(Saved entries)
_____

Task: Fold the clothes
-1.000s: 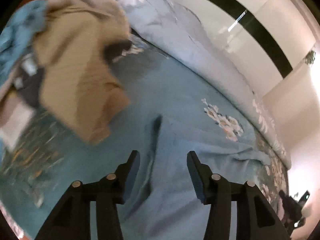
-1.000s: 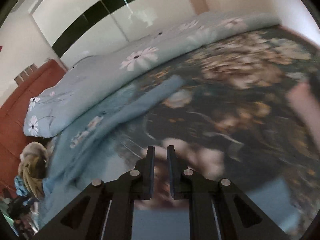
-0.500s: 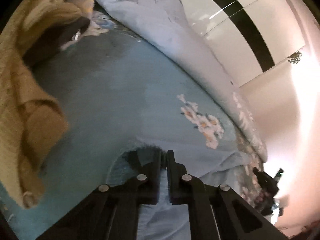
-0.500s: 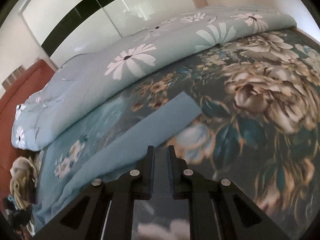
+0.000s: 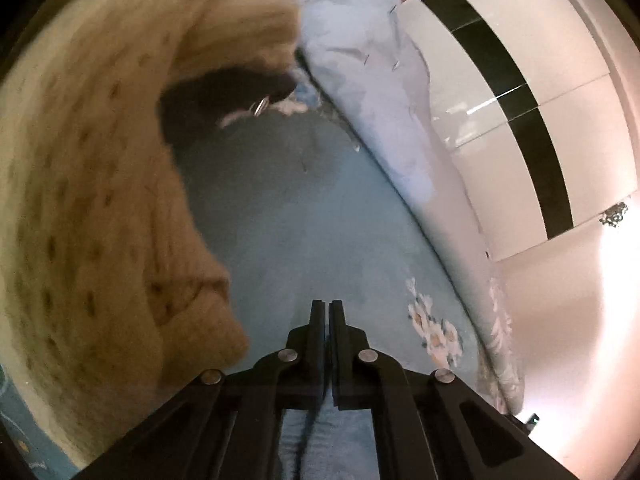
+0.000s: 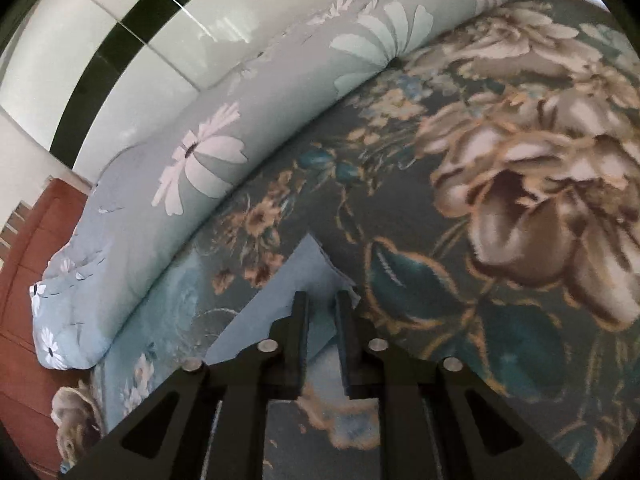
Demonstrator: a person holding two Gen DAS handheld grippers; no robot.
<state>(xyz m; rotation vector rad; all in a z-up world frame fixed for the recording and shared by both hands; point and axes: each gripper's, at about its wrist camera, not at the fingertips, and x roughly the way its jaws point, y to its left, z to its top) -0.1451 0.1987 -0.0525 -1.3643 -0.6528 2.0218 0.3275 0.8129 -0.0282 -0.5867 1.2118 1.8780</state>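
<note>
We read this as the spreading or first-fold stage on one blue garment (image 6: pixel 288 300), which lies on the floral bedspread (image 6: pixel 500 208) just on the near side of the rolled daisy-print duvet (image 6: pixel 224 148). Left gripper (image 5: pixel 329 312): jaws pressed nearly together, with blue cloth running up between the fingers from below, so we judge it clamped on an edge of the blue garment. Right gripper (image 6: pixel 322 312): jaws stand a little apart, with a narrow blue end of the garment, ending in a pointed corner, lying between and ahead of them; whether the pads actually pinch the cloth we cannot tell. Next move, in our judgement: secure that right-hand end, tension the fabric between the two grippers so it lies flat beside the duvet, then carry one edge over the other; the cloth is thin and limp, so a loose pinch would likely let it slip. View differences: only the left wrist view shows the tan knit sweater (image 5: pixel 92 200), large and blurred, close beside the left gripper on the side away from the duvet, with a dark item (image 5: pixel 224 92) tucked at its far edge. Only the right wrist view shows the garment's pointed end, the big rose print of the bedspread, and the red-brown headboard (image 6: pixel 24 280) beyond the duvet's end.
</note>
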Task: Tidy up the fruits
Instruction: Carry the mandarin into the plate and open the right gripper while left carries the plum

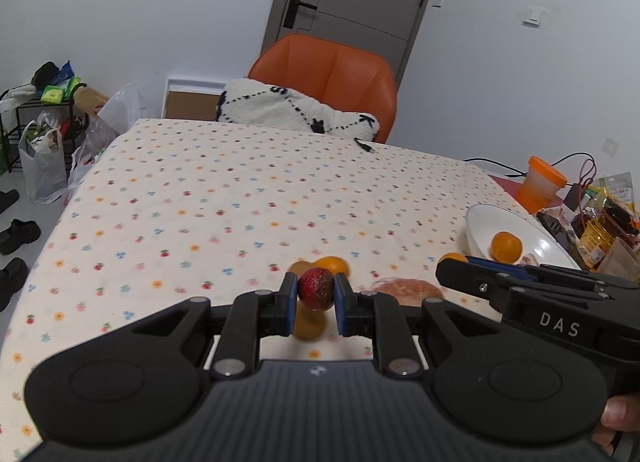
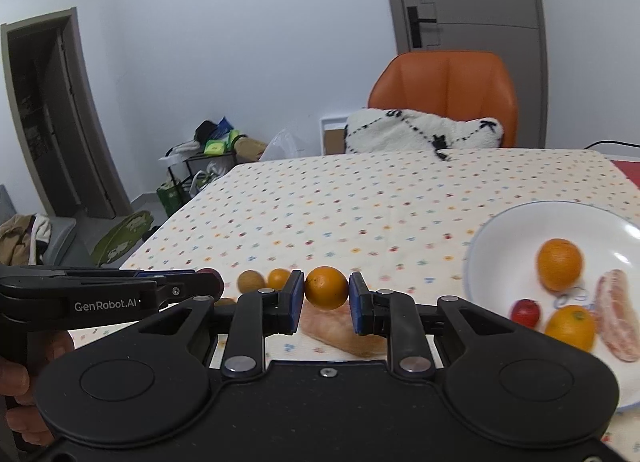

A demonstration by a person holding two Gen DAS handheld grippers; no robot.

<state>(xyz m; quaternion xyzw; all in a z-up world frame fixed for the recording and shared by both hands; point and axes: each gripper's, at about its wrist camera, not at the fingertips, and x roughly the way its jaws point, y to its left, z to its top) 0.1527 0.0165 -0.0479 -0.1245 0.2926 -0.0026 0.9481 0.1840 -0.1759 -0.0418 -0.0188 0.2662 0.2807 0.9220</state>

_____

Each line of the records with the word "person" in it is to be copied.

Demonstrator: a person holding two Gen DAS handheld grippers; no robot.
A demonstration by a person holding two Gen DAS handheld grippers; no robot.

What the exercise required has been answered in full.